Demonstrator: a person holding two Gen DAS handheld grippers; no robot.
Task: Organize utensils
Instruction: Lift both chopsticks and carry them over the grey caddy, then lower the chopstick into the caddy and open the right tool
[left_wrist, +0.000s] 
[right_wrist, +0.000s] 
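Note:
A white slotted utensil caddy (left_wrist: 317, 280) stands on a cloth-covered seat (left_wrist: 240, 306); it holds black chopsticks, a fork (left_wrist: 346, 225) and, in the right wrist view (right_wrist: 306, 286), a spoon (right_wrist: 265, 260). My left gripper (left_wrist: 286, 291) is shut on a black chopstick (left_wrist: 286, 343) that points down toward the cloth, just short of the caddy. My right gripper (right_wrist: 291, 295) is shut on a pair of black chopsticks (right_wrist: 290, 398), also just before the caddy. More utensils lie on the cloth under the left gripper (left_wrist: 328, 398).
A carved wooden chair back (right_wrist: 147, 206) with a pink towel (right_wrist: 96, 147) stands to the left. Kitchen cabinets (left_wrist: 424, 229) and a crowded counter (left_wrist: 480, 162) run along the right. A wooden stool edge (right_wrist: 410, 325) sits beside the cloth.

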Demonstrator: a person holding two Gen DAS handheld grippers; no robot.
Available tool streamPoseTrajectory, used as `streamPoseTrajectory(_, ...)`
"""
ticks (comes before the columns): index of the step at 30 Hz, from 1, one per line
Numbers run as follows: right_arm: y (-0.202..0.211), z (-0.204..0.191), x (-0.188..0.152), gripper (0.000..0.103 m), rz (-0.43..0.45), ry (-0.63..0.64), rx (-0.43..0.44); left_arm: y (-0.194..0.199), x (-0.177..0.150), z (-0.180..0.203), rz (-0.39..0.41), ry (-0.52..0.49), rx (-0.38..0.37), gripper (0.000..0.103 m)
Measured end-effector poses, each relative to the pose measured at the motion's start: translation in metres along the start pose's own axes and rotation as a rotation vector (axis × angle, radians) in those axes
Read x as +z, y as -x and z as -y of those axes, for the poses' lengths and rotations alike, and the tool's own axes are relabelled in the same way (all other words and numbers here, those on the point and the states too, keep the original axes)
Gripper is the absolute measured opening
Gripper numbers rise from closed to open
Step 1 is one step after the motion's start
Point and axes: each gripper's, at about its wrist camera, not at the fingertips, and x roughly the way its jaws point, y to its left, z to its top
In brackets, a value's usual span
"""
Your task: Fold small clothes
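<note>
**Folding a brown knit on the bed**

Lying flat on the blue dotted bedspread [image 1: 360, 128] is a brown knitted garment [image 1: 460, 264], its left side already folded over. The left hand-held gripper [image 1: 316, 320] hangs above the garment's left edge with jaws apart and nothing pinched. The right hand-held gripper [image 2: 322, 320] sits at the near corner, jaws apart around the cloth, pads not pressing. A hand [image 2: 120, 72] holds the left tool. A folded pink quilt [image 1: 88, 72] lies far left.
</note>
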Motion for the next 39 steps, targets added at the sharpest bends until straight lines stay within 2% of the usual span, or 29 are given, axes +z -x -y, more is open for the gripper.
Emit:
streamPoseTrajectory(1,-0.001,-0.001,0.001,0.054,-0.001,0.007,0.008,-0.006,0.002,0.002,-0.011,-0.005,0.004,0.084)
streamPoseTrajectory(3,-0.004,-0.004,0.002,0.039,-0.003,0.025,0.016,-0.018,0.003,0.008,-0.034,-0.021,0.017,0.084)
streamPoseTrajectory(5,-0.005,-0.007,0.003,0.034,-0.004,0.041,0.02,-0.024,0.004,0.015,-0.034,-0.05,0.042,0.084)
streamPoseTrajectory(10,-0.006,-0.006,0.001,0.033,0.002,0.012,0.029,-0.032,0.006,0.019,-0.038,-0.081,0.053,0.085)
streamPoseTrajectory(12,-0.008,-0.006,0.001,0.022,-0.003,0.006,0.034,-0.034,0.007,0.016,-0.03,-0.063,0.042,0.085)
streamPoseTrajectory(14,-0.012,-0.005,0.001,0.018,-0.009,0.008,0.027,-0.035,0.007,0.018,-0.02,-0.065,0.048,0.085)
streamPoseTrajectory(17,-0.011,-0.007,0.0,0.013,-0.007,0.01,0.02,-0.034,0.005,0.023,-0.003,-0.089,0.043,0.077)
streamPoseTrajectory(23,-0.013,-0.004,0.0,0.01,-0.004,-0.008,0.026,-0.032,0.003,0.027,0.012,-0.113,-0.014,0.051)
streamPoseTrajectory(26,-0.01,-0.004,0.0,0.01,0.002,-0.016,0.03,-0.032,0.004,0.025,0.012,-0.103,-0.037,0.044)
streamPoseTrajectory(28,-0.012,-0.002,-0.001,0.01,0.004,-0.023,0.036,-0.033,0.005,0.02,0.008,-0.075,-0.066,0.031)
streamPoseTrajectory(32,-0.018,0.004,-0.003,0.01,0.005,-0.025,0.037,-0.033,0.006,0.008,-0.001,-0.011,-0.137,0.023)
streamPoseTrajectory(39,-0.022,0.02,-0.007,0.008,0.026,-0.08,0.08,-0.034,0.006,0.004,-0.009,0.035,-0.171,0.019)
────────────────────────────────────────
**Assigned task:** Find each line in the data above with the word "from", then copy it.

**Final answer:**
ticks (comes before the columns): index of the step at 30 Hz, from 1, one per line
Gripper numbers rise from closed to open

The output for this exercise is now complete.